Significantly, Levski hangs behind almost every senior Bulgarian politician, regardless of party or allegiance, as if to justify whatever their own political agendas may be by the fact that Levski sacrificed himself in the name of his people and so, presumably, would they.
Any attempt to portray Bulgaria's national hero other than as sainted, larger-than-life is doomed to a vitriolic reception and accusations of "national nihilism" by a blasphemous enemy of the country.
But do Bulgarians actually know who the real Levski was?
A portrait of Vasil Levski by Rosen Raykov in the President's Office
Conduct an informal vox pop on one of Sofia's streets and ordinary folk will immediately identify Vasil Levski as a fearless conspirator and fighter against the Turks. He was betrayed by his fellow Bulgarians, however; then captured, tried in what was a parody of justice, and hanged on the outskirts of Sofia. This is the heroic story that embodies the ideal of the ultimate sacrifice on the altar of Bulgarian freedom.
Some might also know that in the 20th Century his grave was discovered in one of Sofia's churches but was ignored and then destroyed by reckless – or evil – archaeologists. Readers of the sensationalist press would probably know that he never had a woman or, alternatively – depending on the kind of tabloids they get, that he did have a girlfriend and she was a nun.
Then come the lesser known but still "official" facts: though Levski's death is commemorated on 19 February, in reality he was executed on 6 February 1873. After the adoption of the Gregorian Calendar in Bulgaria in 1916, this date should fall on 18 February.
But these are just details. What matters most is not the way Vasil Levski died, but the way he lived, and what he accomplished during his lifetime.
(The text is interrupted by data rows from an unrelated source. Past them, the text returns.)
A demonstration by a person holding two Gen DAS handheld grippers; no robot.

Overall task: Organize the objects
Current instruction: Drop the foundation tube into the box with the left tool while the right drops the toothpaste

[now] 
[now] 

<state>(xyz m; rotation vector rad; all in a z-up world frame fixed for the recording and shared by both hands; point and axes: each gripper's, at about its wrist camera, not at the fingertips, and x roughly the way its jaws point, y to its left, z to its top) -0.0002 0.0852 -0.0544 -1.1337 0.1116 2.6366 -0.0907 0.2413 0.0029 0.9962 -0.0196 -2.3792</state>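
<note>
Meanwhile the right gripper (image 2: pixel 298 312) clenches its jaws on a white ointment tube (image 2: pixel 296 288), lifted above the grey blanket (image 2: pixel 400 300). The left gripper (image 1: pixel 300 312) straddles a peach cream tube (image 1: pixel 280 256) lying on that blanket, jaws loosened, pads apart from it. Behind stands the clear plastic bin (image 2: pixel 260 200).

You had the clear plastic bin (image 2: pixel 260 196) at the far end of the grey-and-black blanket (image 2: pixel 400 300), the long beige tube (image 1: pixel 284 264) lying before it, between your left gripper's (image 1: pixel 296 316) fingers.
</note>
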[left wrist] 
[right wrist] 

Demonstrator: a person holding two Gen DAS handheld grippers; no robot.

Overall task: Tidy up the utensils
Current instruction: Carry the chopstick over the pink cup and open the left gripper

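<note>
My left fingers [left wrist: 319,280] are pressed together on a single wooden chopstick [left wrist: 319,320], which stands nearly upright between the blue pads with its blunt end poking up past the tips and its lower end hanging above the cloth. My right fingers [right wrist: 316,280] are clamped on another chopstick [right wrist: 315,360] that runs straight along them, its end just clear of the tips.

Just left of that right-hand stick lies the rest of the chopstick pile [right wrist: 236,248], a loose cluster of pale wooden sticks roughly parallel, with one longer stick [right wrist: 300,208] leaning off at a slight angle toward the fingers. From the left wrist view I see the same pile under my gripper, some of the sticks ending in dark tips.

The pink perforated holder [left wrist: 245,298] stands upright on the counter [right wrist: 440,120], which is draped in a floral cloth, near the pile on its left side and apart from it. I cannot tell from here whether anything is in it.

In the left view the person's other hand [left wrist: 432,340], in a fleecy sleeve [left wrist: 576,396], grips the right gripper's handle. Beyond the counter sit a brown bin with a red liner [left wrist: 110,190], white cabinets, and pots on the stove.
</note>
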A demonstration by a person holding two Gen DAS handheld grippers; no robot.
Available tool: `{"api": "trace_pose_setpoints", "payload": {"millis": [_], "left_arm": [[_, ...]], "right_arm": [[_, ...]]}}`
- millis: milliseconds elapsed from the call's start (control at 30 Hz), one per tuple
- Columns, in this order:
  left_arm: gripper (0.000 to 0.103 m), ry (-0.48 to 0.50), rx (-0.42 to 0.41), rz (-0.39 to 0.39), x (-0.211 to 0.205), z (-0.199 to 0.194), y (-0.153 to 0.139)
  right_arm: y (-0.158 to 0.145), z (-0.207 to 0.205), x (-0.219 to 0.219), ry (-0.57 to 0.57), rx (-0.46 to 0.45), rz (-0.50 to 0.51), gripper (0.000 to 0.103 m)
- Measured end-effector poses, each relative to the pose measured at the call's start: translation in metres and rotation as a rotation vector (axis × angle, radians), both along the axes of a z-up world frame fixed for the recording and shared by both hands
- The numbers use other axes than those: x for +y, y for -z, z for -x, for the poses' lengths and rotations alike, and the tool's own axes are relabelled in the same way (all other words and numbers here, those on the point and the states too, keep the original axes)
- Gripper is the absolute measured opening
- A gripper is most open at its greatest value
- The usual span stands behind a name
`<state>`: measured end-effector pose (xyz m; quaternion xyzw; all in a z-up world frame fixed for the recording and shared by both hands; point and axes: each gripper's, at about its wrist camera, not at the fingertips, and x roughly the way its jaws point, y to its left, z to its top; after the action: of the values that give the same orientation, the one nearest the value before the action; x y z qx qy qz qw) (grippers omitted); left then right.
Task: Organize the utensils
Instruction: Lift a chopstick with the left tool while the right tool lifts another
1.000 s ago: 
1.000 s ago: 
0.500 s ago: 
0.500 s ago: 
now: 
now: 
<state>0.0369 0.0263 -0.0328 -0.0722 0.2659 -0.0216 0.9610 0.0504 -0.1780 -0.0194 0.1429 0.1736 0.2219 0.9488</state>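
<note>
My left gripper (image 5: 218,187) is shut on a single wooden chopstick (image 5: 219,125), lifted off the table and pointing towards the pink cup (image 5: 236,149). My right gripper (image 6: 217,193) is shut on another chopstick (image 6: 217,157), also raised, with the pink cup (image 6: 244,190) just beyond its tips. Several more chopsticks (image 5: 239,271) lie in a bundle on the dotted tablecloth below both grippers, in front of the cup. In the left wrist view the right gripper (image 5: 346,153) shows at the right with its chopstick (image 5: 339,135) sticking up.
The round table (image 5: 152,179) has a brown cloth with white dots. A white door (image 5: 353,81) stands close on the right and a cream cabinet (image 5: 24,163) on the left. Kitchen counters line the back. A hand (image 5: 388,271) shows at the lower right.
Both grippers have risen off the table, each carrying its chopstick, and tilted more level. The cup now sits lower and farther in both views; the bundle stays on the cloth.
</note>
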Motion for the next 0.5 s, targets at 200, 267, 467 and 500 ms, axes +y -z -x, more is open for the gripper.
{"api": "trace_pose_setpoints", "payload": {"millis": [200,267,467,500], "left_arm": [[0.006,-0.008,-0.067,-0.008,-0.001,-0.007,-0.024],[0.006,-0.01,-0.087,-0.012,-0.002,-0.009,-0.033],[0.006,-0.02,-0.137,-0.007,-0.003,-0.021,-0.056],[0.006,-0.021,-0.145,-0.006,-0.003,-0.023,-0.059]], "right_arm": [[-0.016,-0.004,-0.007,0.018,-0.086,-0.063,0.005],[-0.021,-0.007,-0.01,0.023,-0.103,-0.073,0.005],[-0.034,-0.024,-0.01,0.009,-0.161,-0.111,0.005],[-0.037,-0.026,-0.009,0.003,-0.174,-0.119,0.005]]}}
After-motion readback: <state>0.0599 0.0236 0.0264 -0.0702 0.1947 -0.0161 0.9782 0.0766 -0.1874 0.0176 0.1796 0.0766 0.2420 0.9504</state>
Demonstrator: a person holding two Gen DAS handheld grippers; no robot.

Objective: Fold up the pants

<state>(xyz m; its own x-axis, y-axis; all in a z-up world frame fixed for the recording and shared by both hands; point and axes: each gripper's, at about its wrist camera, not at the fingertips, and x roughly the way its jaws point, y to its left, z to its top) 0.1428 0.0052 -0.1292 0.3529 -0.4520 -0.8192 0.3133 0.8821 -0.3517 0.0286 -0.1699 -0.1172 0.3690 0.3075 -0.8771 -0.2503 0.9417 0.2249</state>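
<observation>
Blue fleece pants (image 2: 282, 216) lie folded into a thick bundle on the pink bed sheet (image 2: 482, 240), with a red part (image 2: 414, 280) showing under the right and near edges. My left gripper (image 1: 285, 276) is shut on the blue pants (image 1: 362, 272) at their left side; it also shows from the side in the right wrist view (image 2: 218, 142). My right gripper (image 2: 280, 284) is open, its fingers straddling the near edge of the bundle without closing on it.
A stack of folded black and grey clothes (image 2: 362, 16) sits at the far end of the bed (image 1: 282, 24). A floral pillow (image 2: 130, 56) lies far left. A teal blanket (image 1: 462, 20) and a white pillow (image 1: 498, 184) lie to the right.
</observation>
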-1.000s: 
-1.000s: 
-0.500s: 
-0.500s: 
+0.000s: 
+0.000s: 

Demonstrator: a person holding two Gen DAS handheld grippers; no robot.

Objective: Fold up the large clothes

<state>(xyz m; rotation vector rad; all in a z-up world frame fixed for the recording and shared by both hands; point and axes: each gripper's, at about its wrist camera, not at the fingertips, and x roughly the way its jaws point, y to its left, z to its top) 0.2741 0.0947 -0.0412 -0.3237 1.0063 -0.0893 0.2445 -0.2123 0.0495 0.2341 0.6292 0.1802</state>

Vasil Ivanov Kunchev, born in Karlovo on 18 July 1837, had a remarkable life. His father died when he was a toddler. At 18 he agreed to become assistant to his uncle, a cleric, who promised to send young Vasil to study in Russia. For one reason or another, the uncle reneged on his promise, and at 22 Vasil took his vows and became an Orthodox monk under the name Ignatiy.
Whether Levski truly had a religious calling is a matter for debate. The officially atheist Communists played down his clerical past, while the officially observant non-Communists of today claim that he continued to be deeply religious until the end of his life. Whatever the truth, Ignatiy soon absconded from the monastery. Impressed by Georgi Rakovski, a revolutionary who was trying to foment a rebellious spirit from abroad, Vasil left the monastery in 1862, ran off to Belgrade and enlisted in the Rakovski-led military unit called the First Bulgarian Legion.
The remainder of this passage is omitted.